PROMPT ▸ Please transcribe the records precisely; pictures stay out of your copy.

(Saved data entries)
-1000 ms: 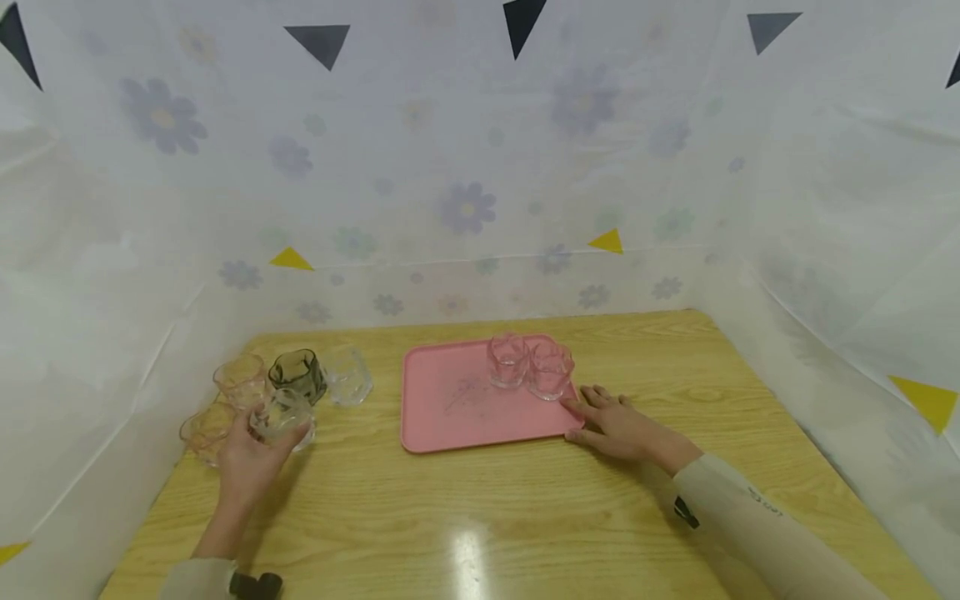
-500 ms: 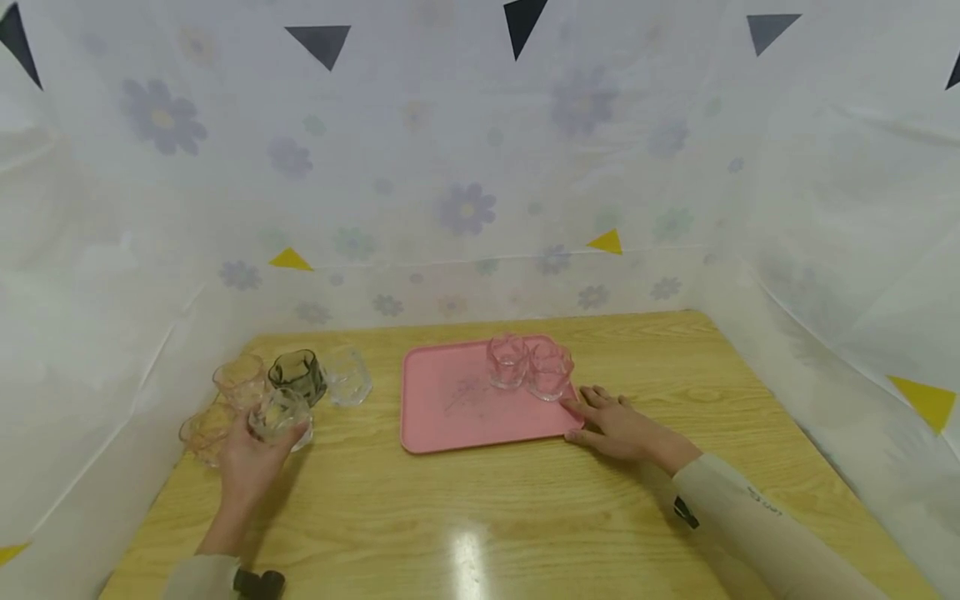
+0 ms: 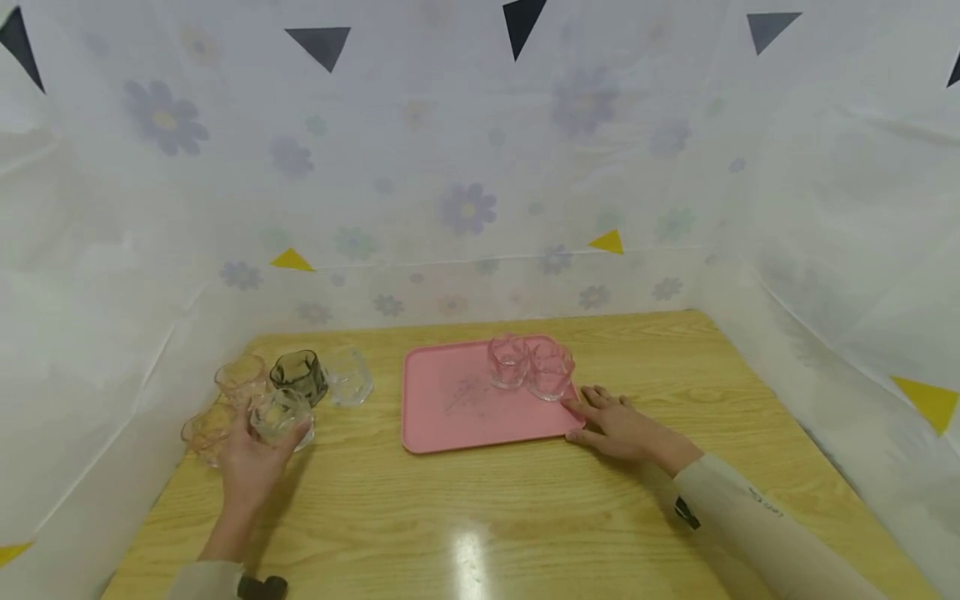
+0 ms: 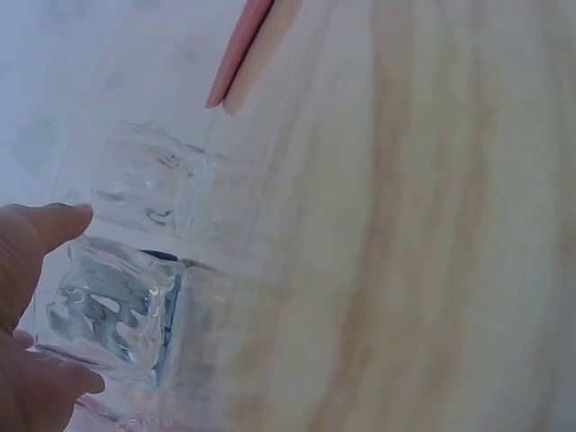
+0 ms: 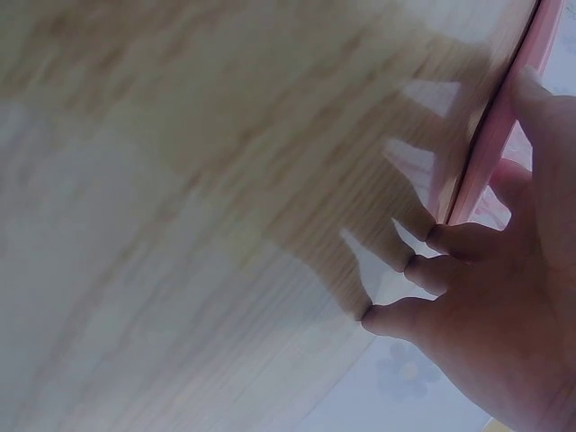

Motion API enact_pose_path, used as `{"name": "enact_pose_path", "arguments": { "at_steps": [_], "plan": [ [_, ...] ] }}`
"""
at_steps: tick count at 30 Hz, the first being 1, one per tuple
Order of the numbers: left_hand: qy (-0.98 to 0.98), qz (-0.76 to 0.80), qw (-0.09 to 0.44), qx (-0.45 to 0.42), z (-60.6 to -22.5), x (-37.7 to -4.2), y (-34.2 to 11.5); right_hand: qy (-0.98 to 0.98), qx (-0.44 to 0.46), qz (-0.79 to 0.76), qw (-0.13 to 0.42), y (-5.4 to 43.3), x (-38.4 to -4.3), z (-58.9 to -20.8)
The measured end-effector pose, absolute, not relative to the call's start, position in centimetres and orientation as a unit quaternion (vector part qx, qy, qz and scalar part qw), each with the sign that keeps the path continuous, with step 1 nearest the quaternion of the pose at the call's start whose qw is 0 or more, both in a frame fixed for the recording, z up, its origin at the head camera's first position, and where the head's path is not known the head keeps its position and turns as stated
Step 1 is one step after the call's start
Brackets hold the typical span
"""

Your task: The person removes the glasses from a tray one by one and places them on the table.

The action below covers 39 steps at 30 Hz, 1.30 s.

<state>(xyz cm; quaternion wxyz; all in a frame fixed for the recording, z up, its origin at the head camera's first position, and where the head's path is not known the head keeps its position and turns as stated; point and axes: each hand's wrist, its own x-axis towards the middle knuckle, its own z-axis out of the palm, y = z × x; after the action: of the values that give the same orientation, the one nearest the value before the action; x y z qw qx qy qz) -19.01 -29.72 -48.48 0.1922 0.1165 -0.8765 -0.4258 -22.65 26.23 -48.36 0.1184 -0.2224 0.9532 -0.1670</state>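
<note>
At the table's left, my left hand [image 3: 253,462] grips a clear drinking glass [image 3: 281,417] from the near side, thumb and fingers on either side of its wall. That glass stands out up close in the left wrist view, with a second clear glass [image 4: 144,180] beyond it. A dark grey glass [image 3: 297,375] and two amber glasses [image 3: 242,377] are close around the held one. My right hand [image 3: 618,427] rests at the near right corner of a pink tray [image 3: 450,429], its fingers spread. The right wrist view has its thumb against the rim and other fingertips on the table.
Two pink glasses [image 3: 508,364] stand side by side at the tray's right end. The wooden table [image 3: 420,525] has white patterned sheeting [image 3: 420,167] behind it and on both sides. The left glasses sit near the left sheet.
Almost nothing differs. The left hand stays on the clear glass with only a slight shift, and the right hand keeps its place at the tray's corner.
</note>
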Motion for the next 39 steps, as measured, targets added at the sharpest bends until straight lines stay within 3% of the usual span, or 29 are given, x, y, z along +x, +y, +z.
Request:
{"name": "enact_pose_path", "arguments": {
  "at_steps": [8,13,16,28,33,39],
  "plan": [
    [-0.873,-0.401,0.274,0.05,-47.7,-19.4,-29.2,0.953,-0.225,-0.168,0.117,26.3,-22.7,-48.0],
    [-0.87,-0.33,0.366,-0.014,-47.5,-19.9,-29.2,0.954,-0.223,-0.165,0.117,26.3,-22.6,-48.3],
    [-0.864,-0.32,0.388,-0.03,-47.2,-20.0,-29.0,0.953,-0.222,-0.167,0.12,26.3,-22.5,-48.3],
    [-0.857,-0.385,0.335,-0.07,-45.3,-21.3,-25.0,0.953,-0.226,-0.167,0.114,26.5,-22.5,-48.3],
    [-0.853,-0.436,0.271,-0.099,-44.9,-22.0,-22.9,0.953,-0.223,-0.168,0.114,26.4,-22.5,-48.3],
    [-0.843,-0.471,0.234,-0.116,-45.5,-23.0,-20.5,0.954,-0.223,-0.164,0.114,26.3,-22.5,-48.4]
  ]
}}
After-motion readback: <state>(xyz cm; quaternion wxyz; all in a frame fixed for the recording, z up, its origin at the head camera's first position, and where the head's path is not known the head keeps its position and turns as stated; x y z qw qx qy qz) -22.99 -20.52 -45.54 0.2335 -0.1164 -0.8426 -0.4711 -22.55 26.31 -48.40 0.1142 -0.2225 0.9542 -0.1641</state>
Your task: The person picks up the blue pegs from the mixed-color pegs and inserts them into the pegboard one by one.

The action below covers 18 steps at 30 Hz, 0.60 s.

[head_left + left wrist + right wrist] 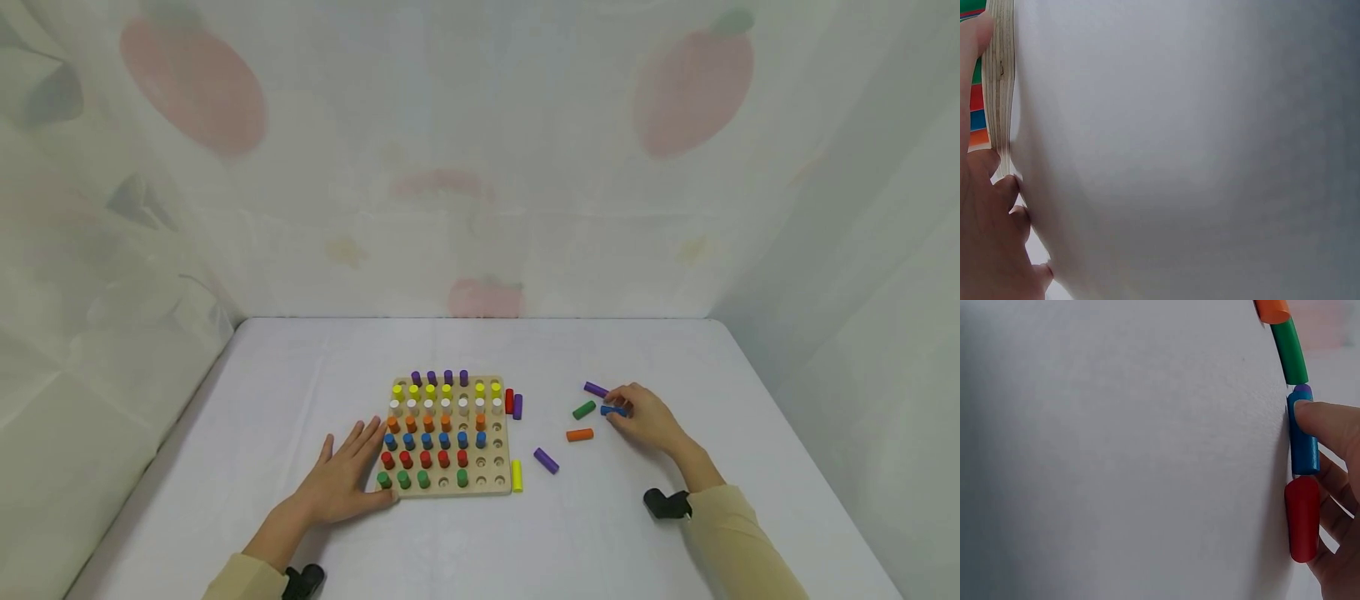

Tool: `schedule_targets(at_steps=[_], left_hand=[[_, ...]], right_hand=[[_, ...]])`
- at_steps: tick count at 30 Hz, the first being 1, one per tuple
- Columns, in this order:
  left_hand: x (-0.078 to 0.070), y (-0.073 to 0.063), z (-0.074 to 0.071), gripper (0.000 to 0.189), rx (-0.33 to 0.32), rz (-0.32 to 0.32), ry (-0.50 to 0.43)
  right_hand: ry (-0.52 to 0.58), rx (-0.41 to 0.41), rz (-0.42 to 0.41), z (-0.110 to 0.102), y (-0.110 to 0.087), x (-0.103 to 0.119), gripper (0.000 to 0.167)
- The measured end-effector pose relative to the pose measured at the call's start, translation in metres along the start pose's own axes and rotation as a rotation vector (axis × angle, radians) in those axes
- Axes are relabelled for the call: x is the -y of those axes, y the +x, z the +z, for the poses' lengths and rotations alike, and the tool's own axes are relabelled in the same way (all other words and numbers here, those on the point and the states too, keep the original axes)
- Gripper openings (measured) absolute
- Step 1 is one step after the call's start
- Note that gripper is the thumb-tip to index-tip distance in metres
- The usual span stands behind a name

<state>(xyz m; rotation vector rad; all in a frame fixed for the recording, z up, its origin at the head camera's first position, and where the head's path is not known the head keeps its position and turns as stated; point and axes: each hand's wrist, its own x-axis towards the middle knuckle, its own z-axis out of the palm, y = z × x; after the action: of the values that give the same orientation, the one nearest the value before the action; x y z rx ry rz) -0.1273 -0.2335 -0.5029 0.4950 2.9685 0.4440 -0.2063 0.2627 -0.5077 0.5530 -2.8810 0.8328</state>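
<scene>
My left hand [341, 483] lies spread along the left edge of a wooden pegboard [480, 492], its thumb at the near left corner. In the left wrist view the thumb [984, 34] meets the board's layered side [1000, 81]. The board holds rows of purple, yellow, white, orange, blue, red and green pegs, with some bare holes at the right. My right hand [648, 421] pinches a blue peg [611, 411] lying right of the board. In the right wrist view the thumb presses on this blue peg [1302, 440], and a red peg [1302, 519] lies below it, under the curled fingers.
Near the right hand lie a green peg [583, 410], an orange peg [580, 435] and a purple peg [596, 389]. Another purple peg [546, 461] is nearer the board. Along the board's right edge are a red peg [509, 401], a purple peg [518, 407] and a yellow peg [517, 476].
</scene>
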Motion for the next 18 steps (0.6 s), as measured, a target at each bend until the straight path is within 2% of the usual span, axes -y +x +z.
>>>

RESULT FOR THIS EXERCISE ▸
-1000 ms: 
-500 ms: 
+0 ms: 
+0 ms: 
+0 ms: 

Motion API enact_pose_path, used as `{"name": "enact_pose_path", "arguments": { "at_steps": [_], "plan": [ [_, ...] ] }}`
"""
at_steps: tick count at 30 Hz, the first being 1, one per tuple
Order of the numbers: left_hand: qy (-0.98 to 0.98), qz (-0.76 to 0.80), qw (-0.09 to 0.44), qx (-0.45 to 0.42), z (-60.6 to -22.5), x (-37.7 to -4.2), y (-34.2 to 11.5); right_hand: qy (-0.98 to 0.98), qx (-0.44 to 0.46), qz (-0.79 to 0.76), qw (-0.13 to 0.42), y (-5.4 to 43.3), x (-38.4 to -4.3), z (-58.9 to -20.8)
The measured end-effector pose, absolute, not relative to the call's start, position in centimetres and orientation as a unit quaternion (vector part qx, qy, qz and scalar part qw), each with the sign that keeps the path continuous, with step 1 nearest the quaternion of the pose at the call's start whose qw is 0 or more, both in a frame fixed for the recording, z up, its origin at the head camera's first position, and where the head's path is not known the head keeps its position and turns as stated
Step 1 is one step after the call's start
Brackets hold the typical span
"""

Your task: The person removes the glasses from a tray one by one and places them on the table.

The action below covers 39 steps at 30 Hz, 1.30 s.

<state>(xyz cm; quaternion wxyz; all in a frame fixed for the recording, z up, its origin at the head camera's first position, and where the head's path is not known the head keeps its position and turns as stated; point and axes: each hand's wrist, its own x-axis towards the middle knuckle, its own z-axis out of the palm, y = z × x; after the action: of the values that give the same orientation, the one nearest the value before the action; x y z qw qx qy qz) -19.01 -29.72 -48.48 0.1922 0.1165 -0.8765 -0.4258 -22.65 26.23 -48.36 0.1184 -0.2224 0.9532 -0.1670</state>
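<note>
At the table's left, my left hand [image 3: 253,462] grips a clear drinking glass [image 3: 281,417] from the near side, thumb and fingers on either side of its wall. That glass stands out up close in the left wrist view, with a second clear glass [image 4: 144,180] beyond it. A dark grey glass [image 3: 297,375] and two amber glasses [image 3: 242,377] are close around the held one. My right hand [image 3: 618,427] rests at the near right corner of a pink tray [image 3: 450,429], its fingers spread. The right wrist view has its thumb against the rim and other fingertips on the table.
Two pink glasses [image 3: 508,364] stand side by side at the tray's right end. The wooden table [image 3: 420,525] has white patterned sheeting [image 3: 420,167] behind it and on both sides. The left glasses sit near the left sheet.
Almost nothing differs. The left hand stays on the clear glass with only a slight shift, and the right hand keeps its place at the tray's corner.
</note>
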Motion for the next 39 steps, as measured, targets added at the sharpest bends until straight lines stay within 3% of the usual span, or 29 are given, x, y, z along +x, +y, +z.
Request:
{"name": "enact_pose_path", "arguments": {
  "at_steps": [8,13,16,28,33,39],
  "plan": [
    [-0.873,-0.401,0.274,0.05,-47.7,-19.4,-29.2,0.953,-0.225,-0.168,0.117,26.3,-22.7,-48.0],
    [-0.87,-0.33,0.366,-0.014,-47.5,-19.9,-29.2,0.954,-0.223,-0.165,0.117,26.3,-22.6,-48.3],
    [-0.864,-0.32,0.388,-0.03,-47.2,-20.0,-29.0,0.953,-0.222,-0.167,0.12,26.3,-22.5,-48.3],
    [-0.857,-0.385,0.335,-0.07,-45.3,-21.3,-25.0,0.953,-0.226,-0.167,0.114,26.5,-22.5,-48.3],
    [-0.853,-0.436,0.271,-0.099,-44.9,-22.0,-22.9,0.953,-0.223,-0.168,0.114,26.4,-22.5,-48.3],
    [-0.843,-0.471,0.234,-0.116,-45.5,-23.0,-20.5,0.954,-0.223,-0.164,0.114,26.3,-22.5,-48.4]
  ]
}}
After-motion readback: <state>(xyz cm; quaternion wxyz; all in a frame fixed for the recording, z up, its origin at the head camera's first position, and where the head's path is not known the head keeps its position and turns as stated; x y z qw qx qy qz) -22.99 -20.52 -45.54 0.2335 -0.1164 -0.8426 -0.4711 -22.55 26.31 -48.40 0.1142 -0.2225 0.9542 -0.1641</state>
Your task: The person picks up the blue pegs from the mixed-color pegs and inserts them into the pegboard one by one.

The action below covers 18 steps at 30 Hz, 0.60 s.

[head_left + left wrist + right wrist] 

Tool: `schedule_targets(at_steps=[_], left_hand=[[_, ...]], right_hand=[[_, ...]])`
- at_steps: tick count at 30 Hz, the first being 1, one per tuple
- Columns, in this order:
  left_hand: x (-0.078 to 0.070), y (-0.073 to 0.063), z (-0.074 to 0.071), gripper (0.000 to 0.189), rx (-0.33 to 0.32), rz (-0.32 to 0.32), ry (-0.50 to 0.43)
  right_hand: ry (-0.52 to 0.58), rx (-0.41 to 0.41), rz (-0.42 to 0.41), z (-0.110 to 0.102), y (-0.110 to 0.087), x (-0.103 to 0.119), gripper (0.000 to 0.167)
- The measured end-effector pose relative to the pose measured at the call's start, translation in metres along the start pose's own axes and rotation as a rotation vector (axis × angle, radians) in those axes
- Axes are relabelled for the call: x is the -y of those axes, y the +x, z the +z, for the poses' lengths and rotations alike, and the tool's own axes are relabelled in the same way (all other words and numbers here, those on the point and the states too, keep the original axes)
- Gripper openings (measured) absolute
- Step 1 is one step after the call's start
- Note that gripper is the thumb-tip to index-tip distance in metres
- The usual span stands behind a name

<state>(xyz m; rotation vector rad; all in a frame fixed for the recording, z up, its origin at the head camera's first position, and where the head's path is not known the head keeps its position and turns as stated; point and axes: each hand's wrist, its own x-axis towards the middle knuckle, its own z-axis out of the palm, y = z × x; after the action: of the values that give the same orientation, the one nearest the value before the action; x y z rx ry rz) -0.1273 -0.2335 -0.5029 0.4950 2.9685 0.4440 -0.2063 0.2627 -0.5077 0.5530 -2.8810 0.8328</state>
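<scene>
My left hand [341, 483] lies spread along the left edge of a wooden pegboard [480, 492], its thumb at the near left corner. In the left wrist view the thumb [984, 34] meets the board's layered side [1000, 81]. The board holds rows of purple, yellow, white, orange, blue, red and green pegs, with some bare holes at the right. My right hand [648, 421] pinches a blue peg [611, 411] lying right of the board. In the right wrist view the thumb presses on this blue peg [1302, 440], and a red peg [1302, 519] lies below it, under the curled fingers.
Near the right hand lie a green peg [583, 410], an orange peg [580, 435] and a purple peg [596, 389]. Another purple peg [546, 461] is nearer the board. Along the board's right edge are a red peg [509, 401], a purple peg [518, 407] and a yellow peg [517, 476].
</scene>
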Motion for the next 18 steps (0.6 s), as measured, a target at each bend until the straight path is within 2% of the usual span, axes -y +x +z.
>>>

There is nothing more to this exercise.